Kind oder Buchstützen?
Bernd Schmidt Cathrin Paul und Emil Ahlhelm. Foto: Petra Kurbjuhn
Theater in Holzkirchen
Was wünschen sich Eltern? Den angepassten oder den unartigen Jungen? Das ist eine der Fragen des großartigen Buches „Konrad oder das Kind aus der Konservenbüchse“ von Christine Nöstlinger, das vom Ensemble des Foolstheaters inszeniert wurde.
So viel vornweg: Das Theaterstück wird dem Buch in jedem Falle gerecht. Ingrid Huber setzt die tiefgründige Geschichte um das Instantkind Konrad intelligent und lebendig um. Da ist schon das bunte Bühnenbild mit lauter Büchern von Christine Nöstlinger, die wild umeinander liegen und zeigen, dass Hauptperson Frau Bartolotti nicht von der ordentlichen Sorte ist, dafür aber konsumwütig. Cathrin Paul spielt sie, die die Worte regelmäßig oder manierlich grausam findet, mit bezauberndem Charme. Mit Schuhen in pink, Strümpfen in rot, geblümten Rock und quietschegelbem Mantel ist sie außerordentlich witzig anzusehen. Man muss sie gernhaben, diese Frau Bartolotti, auch wenn sie unanständige Lieder singt und eigentlich nur vor dem Spiegel sitzt und sich pudert.

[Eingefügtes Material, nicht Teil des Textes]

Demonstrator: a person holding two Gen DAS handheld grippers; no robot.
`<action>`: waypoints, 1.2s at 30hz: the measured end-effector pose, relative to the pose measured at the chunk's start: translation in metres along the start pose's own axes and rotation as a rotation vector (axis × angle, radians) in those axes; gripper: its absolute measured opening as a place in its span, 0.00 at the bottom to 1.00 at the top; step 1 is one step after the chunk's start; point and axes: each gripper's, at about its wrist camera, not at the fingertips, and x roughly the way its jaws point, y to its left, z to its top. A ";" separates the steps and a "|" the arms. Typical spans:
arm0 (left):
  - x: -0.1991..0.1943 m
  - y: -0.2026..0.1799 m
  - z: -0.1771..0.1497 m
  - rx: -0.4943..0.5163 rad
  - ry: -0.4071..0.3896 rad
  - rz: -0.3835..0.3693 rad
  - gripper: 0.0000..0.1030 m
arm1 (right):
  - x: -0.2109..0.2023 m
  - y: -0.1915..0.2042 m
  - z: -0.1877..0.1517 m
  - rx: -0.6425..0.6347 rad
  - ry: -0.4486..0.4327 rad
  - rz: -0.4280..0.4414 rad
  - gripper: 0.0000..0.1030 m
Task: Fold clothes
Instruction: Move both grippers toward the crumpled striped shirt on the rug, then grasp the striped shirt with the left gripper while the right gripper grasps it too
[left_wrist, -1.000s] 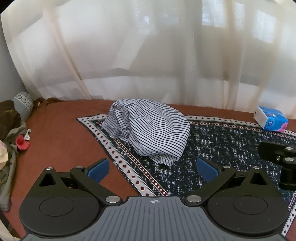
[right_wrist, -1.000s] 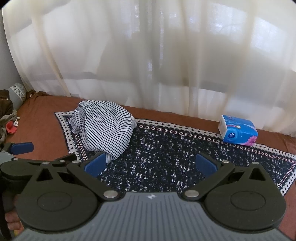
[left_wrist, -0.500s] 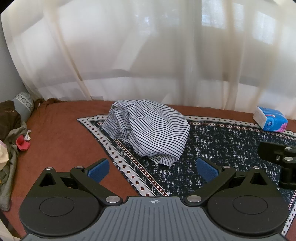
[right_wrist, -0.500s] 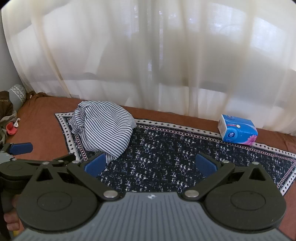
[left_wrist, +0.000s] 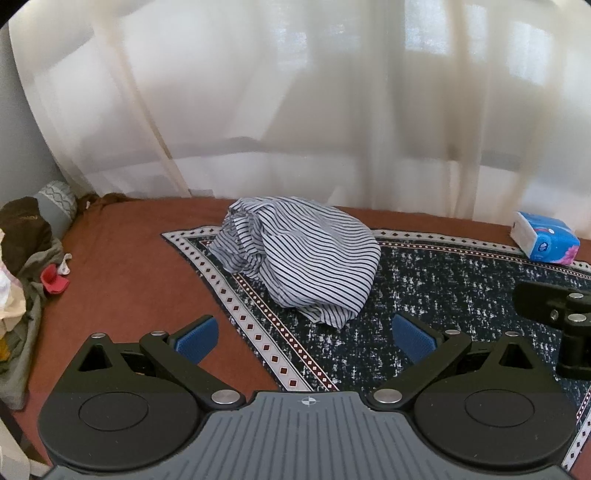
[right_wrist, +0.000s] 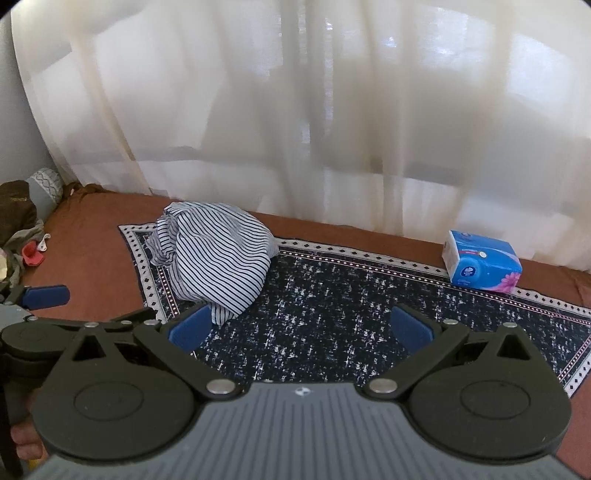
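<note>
Striped shirt (left_wrist: 303, 254) crumpled at rug (left_wrist: 461, 295) left corner: light, limp, likely slippery; best pinched at near hem. Left gripper (left_wrist: 306, 334), right gripper (right_wrist: 299, 326) spread wide, empty.

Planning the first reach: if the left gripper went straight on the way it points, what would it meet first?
Most likely the striped shirt, bunched on the rug ahead of the open left gripper. Nothing shows between them, though depth is unclear.

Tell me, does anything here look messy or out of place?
Yes. The striped shirt lies in a crumpled heap on the patterned rug's corner, not yet spread flat. More clothes are piled loosely at the far left edge. The tissue pack sits tidy.
</note>
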 end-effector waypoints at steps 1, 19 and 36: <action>0.000 -0.001 0.000 -0.004 0.001 0.006 1.00 | 0.000 -0.001 0.000 -0.004 0.001 0.006 1.00; 0.000 -0.010 -0.011 -0.069 0.030 0.084 1.00 | 0.013 -0.013 0.001 -0.086 0.021 0.103 1.00; 0.149 0.053 0.035 -0.016 0.129 -0.030 0.98 | 0.128 0.015 0.029 -0.018 0.056 0.081 1.00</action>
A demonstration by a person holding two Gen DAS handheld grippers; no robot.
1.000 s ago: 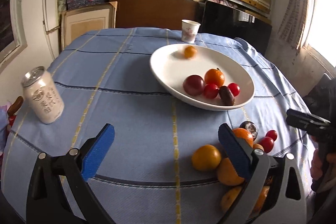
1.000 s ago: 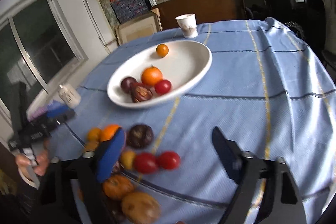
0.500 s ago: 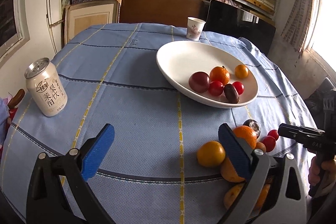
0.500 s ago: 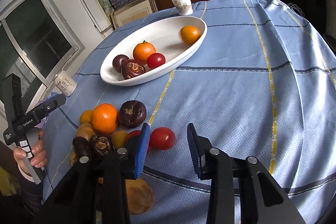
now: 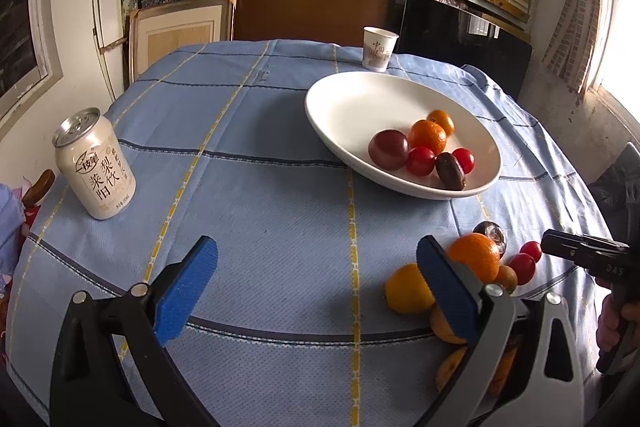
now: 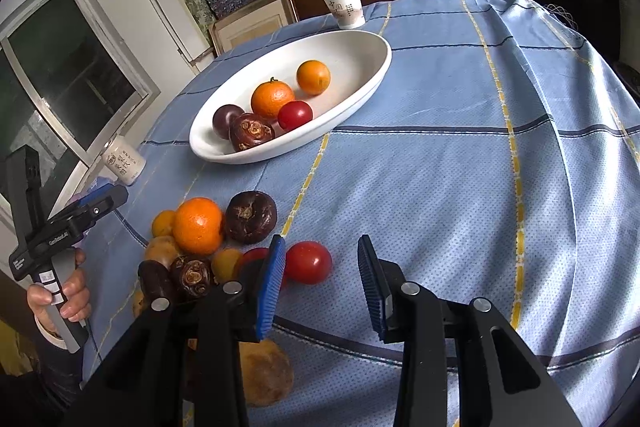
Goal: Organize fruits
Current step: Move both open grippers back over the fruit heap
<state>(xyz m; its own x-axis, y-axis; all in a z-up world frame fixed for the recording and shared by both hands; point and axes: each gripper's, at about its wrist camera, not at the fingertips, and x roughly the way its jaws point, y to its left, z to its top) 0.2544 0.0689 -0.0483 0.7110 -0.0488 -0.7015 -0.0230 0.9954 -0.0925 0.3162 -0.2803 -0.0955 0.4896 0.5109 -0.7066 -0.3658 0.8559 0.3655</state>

Ordnungssinn und Kleinbürgerlichkeit
Wie sie an ihren Freund, den Apotheker Egon gekommen ist, wird ein Rätsel bleiben. Bernd Schmidt spielt diesen superkorrekten Typen mit roter Fliege und schrecklich spießigen Mantel wundervoll blasiert. Seine Gestik und seine Mimik zeugt von Ordnungssinn, Selbstgerechtigkeit und Kleinbürgerlichkeit.
Bravheit in Person
Ja, und dann taucht also Konrad auf. Frau Bartolotti erhält ihn geliefert, in der Konservendose, ob sie ihn wirklich bestellt hat? Sie weiß es in ihrer Vergesslichkeit nicht so genau. Aber er ist da. Und er ist ein merkwürdiger Junge. Er sagt solche Sätze wie „Zehnjährige Buben müssen ihrer Mutter mit kleinen Dienstleistungen zur Seite stehen.“ Emil Ahlhelm, brav gescheitelt, ist zugegebenermaßen ein bisschen groß geraten für einen Zehnjähjrigen, aber er spielt die Rolle bravurös. Die Bravheit in Person, von der Endfertigung seiner Fabrik auf Angepasstheit gedrillt, ist es ihm ein Graus, Süßigkeiten vor dem Schlafengehen zu essen oder gar unanständige Lieder zu singen, wie es ihm seine neue Mutter vorschlägt. Damit kommt er natürlich bei den anderen Kindern nicht an. Und auch Frau Bartolotti hat so seine Probleme mit ihm, allerdings macht ihre Zuneigung zu Konrad ihr Unverständnis ob seiner Bravheit alles wett. Egon ist begeistert und will unbedingt Vater sein, zahlt sogar freiwillig Alimente.
Blaue Männer
Das Idyll zu dritt wird gestört, als die Firma merkt, dass Konrad an die falsche Adresse geliefert wurde und ihn mit aller Macht zurückfordert. Judith Heimerl und Detlef Dauer spielen die blauen Männer der Konservenfabrik, wo die braven Instantkinder produziert werden, beängstigend naturalistisch. Und Kathrin Suda, die die eigentliche Bestellerin des Kindes spielt, ist eine wunderbare Kopie verwöhnter, aufgetakelter Frauen, denen man ständig über den Weg läuft.
Unordentlich und sympathisch
Wie es die unordentliche, sympathische Frau Bartolotti schafft, Konrad aus den Fängen der blauen Männer zu befreien, das soll nicht verraten werden. Nur so viel. Eigentlich hatte sie zwei Buchstützen der Marke „Memoria“ bestellt. Und so nahm das Spiel seinen Lauf. Kinder und Erwachsene haben eine große Freude daran, am Stück, an der Inszenierung und an den Schauspielern. Unbedingt anschauen! Aber erst ab 6 Jahren, denn und das darf verraten werden: Frau Bartolotti klärt die Kinder auf. Nein, nicht so. Sie sagt, dass Christkind, Nikolaus und Osterhase Lügen der Erwachsenen sind. Da tuschelte es schon im Zuschauerraum.